SSH

SSH Capabilities

  • Open up remote shell
  • Connection forwarder (Local, Remote, Dynamic)
  • Transport protocol
  • Force command execution on a per-public key basis

Connection Forward

Remote Port Forwarding

Give external access to local client

Syntax:
local="<local host>:<local port>"  # or "localhost:<local port>"
remote="<:<remote port>"  # "*" for all interfaces (default = loopback only)
ssh -R ${remote}:${local} <remote host>
Example:
ssh -R 8042:localhost:8042 10.10.10.10

Local Port Forwarding

Access remote resources as though it is local

Syntax:
local="localhost:<local port>"  # or just "<local port>" (default = localhost)
remote="<private host>:<private port>"
ssh -L ${local}:${remote} <remote host>

Dynamic Port Forwarding

Allows configuration for entire machine to route all traffic over ssh connection which can act as a super simple VPN. - Protection in public connections - Get around region protected content

Syntax:
ssh -[fN]D <port> <remote host>

X11 Forwarding

Forwards X11 data to allow for GUI interaction with remote host.

Agent Forwarding

Forwards private key to a server

Syntax:
ssh -A <remote host>

Run Remote Command

Allows to run a single command to remote host and prints output as though it was executed locally.
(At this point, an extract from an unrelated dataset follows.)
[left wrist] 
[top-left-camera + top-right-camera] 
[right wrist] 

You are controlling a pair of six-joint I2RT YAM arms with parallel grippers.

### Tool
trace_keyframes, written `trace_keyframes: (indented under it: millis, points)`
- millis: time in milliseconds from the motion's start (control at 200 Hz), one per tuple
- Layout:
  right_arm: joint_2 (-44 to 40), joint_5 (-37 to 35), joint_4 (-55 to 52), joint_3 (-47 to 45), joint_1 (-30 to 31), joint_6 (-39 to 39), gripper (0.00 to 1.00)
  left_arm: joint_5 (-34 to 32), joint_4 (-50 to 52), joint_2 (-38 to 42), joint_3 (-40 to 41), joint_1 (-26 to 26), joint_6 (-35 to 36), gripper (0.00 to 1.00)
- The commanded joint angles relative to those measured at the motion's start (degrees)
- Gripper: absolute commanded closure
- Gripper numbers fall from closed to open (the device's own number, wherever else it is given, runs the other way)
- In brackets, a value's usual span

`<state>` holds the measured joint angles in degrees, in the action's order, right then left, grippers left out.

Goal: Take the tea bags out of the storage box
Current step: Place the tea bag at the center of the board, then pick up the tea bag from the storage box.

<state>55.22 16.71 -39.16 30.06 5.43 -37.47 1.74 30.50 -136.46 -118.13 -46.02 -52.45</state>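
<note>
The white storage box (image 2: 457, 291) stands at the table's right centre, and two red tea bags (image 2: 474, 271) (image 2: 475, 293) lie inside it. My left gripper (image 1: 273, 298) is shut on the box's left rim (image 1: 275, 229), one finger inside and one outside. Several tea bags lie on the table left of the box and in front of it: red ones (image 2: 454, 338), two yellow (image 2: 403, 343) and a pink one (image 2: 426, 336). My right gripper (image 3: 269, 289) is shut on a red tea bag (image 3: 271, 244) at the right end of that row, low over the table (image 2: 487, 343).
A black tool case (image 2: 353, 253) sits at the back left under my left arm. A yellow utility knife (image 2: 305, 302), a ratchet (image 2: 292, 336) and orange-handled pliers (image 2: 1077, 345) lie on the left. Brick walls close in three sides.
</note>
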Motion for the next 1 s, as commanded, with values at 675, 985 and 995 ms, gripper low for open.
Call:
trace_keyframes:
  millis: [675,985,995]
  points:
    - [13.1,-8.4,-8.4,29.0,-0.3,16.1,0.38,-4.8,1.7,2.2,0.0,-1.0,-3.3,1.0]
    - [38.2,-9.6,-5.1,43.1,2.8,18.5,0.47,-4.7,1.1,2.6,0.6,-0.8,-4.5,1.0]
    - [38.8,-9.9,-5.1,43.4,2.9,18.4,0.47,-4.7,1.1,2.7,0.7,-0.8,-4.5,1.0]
That means that the output can then be piped.

Syntax:
ssh <remote host> -- <command>

Force Remote Commands

Prefix ssh public keys with options in ~/.ssh/authorized_keys to execute commands for specific connections. Can be used to limit commands, terminals, etc.

Syntax:
*~/.ssh/authorized_keys*
command="<command>" ssh-rsa <public key>

Support Escape Sequences

Escape sequences are used when in a remote shell to manage the session.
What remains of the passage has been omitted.